I'm currently working at Channel i as their senior manager in the programming department. I've been working with them for twenty whole years now. People are always surprised when they learn this. I had started working for Channel i when I was still in college. So, the journey has been quite long.
How did you get in this line of work?
Bishwo Shahitto Kendro holds many college programmes, and in once such programme, I found myself there. Abdullah Abu Sayeed sir had asked me to arrange an event, Charupat. It was a production of Channel i. That's how I began working for them. I actually started as a presenter and gradually worked my way behind the camera. I've done stage dramas, plays, participated in a beauty pageant, but now I solely work behind the scenes.
Do you prefer working in front of the camera or behind?
I like both, if I'm being honest. Both of them need proper preparation. When I began working, Channel i had just been established. We had to do different programmes in our office almost regularly, so it sort of became second nature to be in front of the camera. But I also love working behind, as I get to meet new people everyday, or people I already know, but in a different light.
What was your first ever show?
I assisted in Charupat, but my first ever show was a documentary, Shurjer Shopno for Channel i. I was the presenter there. I then read the headlines for Songbad Potro Bangladesh. I also did plenty other shows.
Was there any show that posed to be extremely challenging?
I produced my first reality show, Campus Hero in 2010. University students from all over Bangladesh were supposed to do a good deed along with friends, without any monetary reward. I had to meet many students and travel to different universities in different districts. This posed to be quite difficult. The top seven contestants had many innovative ideas to help people and it was quite challenging working with those ideas. Another show is Taroka Kothon, Bangladesh's first celebrity live telephoning talkshow. As live shows go, you can never tell what will happen, so it was quite challenging as well.
What was the turning point in your career?
I'd say going to Bishwo Shahitto Kendro and meeting Sayeed sir was an important part. I was never a media person, as my family is quite conservative in the career sense. But Sayeed sir made me read different books and meet new people, which changed my outlook on life. Then Channel i happened and I got to meet even more people, each completely unique in their own ways. The past twenty years with the Channel i family have taught me a lot.
Could you talk about your educational background?
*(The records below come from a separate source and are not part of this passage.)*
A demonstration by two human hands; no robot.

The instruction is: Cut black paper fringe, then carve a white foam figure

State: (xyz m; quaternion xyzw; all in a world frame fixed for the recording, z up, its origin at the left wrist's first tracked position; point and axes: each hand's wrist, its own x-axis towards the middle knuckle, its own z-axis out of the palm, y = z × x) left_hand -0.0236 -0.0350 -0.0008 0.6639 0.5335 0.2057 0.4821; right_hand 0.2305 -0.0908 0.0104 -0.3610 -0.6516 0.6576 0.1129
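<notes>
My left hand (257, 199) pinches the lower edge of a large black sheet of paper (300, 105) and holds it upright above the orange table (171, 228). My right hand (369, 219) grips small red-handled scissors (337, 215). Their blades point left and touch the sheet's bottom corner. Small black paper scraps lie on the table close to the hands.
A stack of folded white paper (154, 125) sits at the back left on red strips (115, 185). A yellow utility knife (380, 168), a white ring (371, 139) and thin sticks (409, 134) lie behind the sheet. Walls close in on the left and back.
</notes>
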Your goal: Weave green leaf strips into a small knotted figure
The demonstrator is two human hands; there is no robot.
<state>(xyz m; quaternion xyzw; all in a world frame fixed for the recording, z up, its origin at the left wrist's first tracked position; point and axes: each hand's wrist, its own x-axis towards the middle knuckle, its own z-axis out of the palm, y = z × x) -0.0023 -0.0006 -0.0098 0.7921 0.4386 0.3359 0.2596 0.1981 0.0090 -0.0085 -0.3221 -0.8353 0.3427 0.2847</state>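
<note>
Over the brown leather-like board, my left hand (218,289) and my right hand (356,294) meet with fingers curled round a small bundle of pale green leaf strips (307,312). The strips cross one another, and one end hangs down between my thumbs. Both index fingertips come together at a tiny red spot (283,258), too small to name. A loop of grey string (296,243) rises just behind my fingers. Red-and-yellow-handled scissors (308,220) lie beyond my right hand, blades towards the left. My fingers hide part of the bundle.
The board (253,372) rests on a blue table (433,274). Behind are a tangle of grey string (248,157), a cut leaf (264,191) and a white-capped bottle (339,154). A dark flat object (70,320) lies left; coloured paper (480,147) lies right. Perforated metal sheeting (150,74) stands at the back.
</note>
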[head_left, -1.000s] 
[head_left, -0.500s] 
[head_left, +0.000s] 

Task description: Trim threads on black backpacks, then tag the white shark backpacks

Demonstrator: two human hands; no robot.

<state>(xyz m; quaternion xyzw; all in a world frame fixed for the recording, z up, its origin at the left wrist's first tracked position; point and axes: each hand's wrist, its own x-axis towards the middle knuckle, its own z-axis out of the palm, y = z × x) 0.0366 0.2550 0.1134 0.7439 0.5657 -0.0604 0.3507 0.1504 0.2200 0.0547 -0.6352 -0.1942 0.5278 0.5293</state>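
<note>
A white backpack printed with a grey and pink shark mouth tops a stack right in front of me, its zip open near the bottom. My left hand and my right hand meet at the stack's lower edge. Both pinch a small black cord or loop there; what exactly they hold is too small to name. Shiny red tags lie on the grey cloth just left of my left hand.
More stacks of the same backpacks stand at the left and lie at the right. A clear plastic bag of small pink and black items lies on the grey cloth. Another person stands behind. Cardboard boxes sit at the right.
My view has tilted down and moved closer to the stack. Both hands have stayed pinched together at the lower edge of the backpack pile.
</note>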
There's an interesting story regarding this. There are these two renowned schools in Chittagong, Krishna Kumari and Apornachoron. I used to walk by them and read the signboards. I was insistent on going to school, so my mother took an application form for the third grade. I took the admission test and was surprisingly selected. Believe it or not, my school life began with class three. I then went to Dhaka and changed schools a few more times. I took my SSCs from Bharateswari Homes School. That school has taught me lessons I won't ever forget. I completed my bachelors and masters, along with an MBA. I also finished a course in Dhaka University. Maybe I'll get a PhD someday.
Any special message for the readers?
I would like to ask everyone to be themselves and not aspire to be like anyone else. Everyone is different and unique and special. Everyone needs a mentor to recognise their talents and utilise them. Each of us has a purpose in this world, be it something revolutionary or something insignificant. Every action is significant in the grand scheme. Everyone has the potential of doing something good; they just have to have the desire.